BEGIN Exercise data

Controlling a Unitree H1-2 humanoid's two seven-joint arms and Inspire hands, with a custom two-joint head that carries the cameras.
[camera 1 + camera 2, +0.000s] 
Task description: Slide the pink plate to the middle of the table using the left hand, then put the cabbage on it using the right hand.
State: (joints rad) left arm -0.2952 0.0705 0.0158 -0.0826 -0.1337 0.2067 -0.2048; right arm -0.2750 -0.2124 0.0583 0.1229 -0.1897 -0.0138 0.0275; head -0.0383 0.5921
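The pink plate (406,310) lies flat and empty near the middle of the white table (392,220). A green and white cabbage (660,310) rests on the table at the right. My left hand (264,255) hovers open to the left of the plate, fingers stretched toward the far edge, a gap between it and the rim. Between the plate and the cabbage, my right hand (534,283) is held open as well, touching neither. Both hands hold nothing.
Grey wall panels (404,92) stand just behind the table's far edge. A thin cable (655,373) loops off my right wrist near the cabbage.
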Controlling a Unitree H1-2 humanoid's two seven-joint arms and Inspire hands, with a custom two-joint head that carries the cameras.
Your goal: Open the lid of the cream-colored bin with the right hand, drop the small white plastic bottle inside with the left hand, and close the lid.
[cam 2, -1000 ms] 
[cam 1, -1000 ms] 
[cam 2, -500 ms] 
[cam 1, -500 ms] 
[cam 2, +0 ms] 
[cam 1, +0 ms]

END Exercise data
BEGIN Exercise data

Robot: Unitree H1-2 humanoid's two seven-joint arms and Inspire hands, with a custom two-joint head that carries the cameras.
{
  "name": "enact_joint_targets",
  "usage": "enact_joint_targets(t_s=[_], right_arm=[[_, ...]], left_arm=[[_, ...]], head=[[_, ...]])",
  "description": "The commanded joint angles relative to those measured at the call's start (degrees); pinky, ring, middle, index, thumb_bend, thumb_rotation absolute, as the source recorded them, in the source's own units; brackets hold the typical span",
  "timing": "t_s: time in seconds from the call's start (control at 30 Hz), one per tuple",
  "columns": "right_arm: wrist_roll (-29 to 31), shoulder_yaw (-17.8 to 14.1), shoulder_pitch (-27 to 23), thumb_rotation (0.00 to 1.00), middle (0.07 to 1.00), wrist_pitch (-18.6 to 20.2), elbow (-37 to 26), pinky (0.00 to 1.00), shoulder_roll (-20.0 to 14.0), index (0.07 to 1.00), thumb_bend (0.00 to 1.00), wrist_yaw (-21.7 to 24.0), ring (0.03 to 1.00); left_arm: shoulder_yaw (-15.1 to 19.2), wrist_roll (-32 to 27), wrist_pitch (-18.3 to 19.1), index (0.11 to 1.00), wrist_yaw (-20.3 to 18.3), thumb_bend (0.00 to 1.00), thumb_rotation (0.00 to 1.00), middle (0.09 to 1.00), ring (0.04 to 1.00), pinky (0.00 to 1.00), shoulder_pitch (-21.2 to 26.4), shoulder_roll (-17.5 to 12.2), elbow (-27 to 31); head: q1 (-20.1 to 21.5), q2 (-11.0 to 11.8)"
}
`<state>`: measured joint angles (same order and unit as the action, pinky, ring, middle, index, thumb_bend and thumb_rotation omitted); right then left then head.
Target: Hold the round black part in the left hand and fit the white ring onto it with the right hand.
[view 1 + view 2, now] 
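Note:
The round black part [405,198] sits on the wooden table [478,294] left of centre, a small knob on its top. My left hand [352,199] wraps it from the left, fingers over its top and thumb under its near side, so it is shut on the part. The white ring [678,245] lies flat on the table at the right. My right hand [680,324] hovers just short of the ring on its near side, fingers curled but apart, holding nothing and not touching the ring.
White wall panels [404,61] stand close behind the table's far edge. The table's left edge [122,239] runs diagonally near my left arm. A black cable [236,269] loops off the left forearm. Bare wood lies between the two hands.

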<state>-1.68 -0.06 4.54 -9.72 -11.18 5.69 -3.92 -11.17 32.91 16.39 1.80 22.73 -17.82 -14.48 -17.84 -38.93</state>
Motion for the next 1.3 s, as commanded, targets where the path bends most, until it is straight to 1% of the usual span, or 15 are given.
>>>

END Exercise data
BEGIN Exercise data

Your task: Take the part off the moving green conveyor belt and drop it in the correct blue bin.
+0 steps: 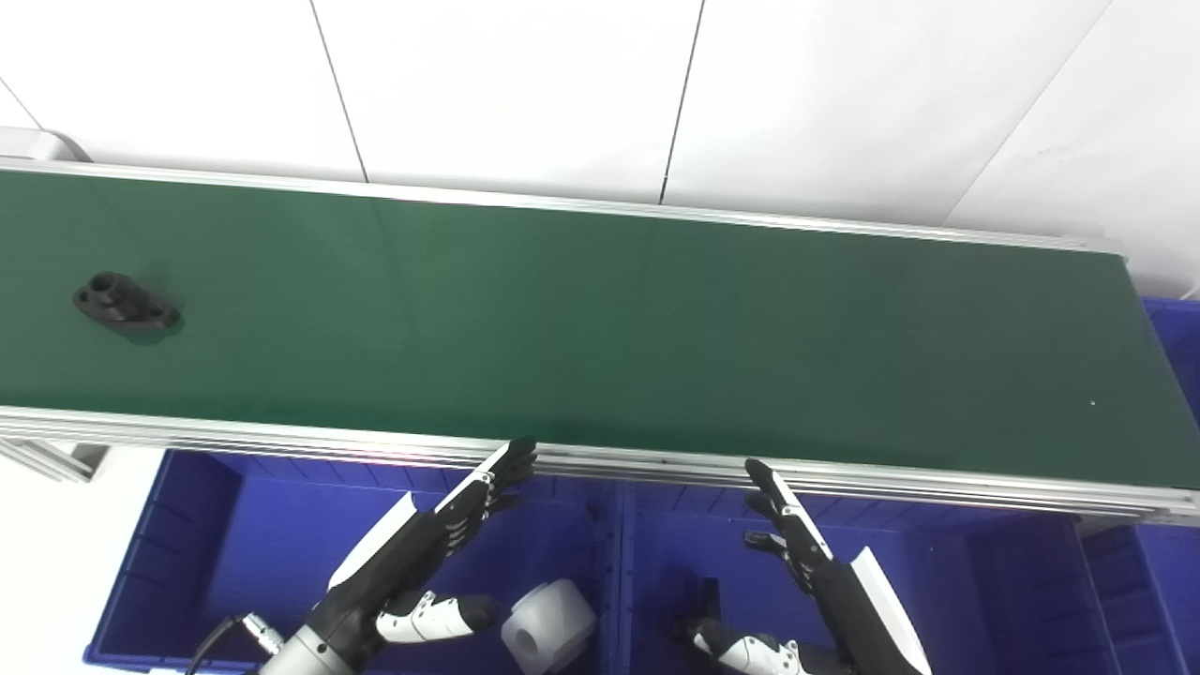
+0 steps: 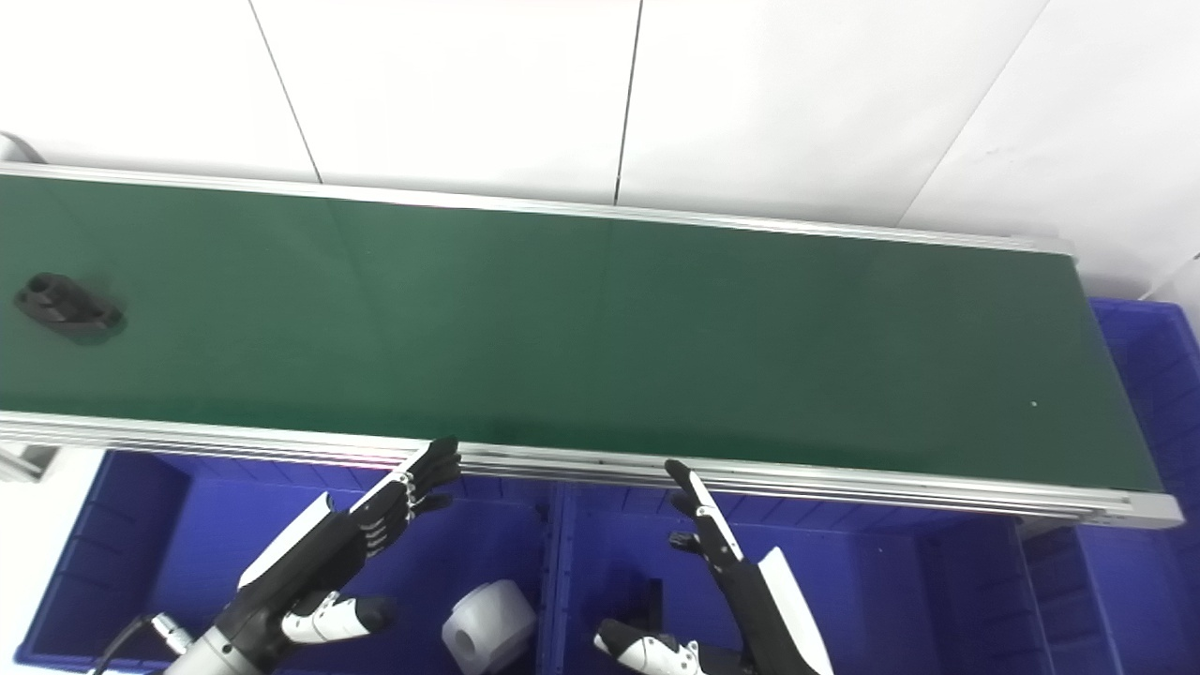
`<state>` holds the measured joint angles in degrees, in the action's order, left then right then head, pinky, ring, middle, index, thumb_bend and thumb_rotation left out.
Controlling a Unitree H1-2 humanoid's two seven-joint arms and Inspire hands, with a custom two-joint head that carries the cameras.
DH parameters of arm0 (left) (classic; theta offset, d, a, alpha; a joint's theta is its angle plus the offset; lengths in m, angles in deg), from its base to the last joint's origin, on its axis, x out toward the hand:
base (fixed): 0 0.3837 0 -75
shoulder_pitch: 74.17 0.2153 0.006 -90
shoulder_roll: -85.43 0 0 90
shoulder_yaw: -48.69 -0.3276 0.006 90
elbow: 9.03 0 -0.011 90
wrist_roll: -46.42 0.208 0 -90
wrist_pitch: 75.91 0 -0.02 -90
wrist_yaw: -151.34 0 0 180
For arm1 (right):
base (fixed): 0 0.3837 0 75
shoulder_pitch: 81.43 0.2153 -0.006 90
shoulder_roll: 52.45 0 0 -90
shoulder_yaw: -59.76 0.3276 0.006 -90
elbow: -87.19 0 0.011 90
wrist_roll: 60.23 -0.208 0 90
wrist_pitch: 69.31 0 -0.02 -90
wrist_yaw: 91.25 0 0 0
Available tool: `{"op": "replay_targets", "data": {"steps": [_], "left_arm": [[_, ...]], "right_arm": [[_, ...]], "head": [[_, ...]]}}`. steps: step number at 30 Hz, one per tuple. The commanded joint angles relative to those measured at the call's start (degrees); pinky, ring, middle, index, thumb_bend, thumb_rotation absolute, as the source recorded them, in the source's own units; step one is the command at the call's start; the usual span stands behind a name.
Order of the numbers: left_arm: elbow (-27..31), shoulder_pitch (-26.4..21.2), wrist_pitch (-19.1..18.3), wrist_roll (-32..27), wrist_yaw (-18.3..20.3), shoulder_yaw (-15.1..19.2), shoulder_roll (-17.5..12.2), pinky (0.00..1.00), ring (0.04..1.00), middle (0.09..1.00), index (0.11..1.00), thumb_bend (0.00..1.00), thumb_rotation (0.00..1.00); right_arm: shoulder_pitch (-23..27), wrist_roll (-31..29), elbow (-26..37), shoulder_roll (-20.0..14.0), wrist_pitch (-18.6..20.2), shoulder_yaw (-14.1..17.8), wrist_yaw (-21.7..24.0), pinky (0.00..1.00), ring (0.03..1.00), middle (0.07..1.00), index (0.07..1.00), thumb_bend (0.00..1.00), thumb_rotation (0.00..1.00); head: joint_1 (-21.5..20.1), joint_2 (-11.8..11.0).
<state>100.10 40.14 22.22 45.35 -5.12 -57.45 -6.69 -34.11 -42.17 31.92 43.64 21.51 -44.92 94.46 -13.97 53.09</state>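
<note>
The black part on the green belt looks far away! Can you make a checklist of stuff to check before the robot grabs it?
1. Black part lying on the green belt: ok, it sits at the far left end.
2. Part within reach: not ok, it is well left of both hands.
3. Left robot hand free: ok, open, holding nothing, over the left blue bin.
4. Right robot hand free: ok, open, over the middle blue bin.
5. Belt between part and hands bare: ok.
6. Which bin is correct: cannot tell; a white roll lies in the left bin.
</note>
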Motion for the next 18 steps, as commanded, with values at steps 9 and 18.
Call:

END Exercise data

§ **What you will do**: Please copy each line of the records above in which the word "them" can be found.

§ **Expected output**:
  "description": "The commanded joint angles relative to those measured at the call's start (degrees); pinky, ring, middle, index, thumb_bend, thumb_rotation absolute, as the source recorded them, in the source's own units; brackets hold the typical span",
Available tool: `{"op": "replay_targets", "data": {"steps": [_], "left_arm": [[_, ...]], "right_arm": [[_, ...]], "head": [[_, ...]]}}`. steps: step number at 30 Hz, one per tuple. The commanded joint angles relative to those measured at the call's start (degrees); pinky, ring, middle, index, thumb_bend, thumb_rotation absolute, as the source recorded them, in the source's own units; step one is the command at the call's start; the usual span stands behind a name.

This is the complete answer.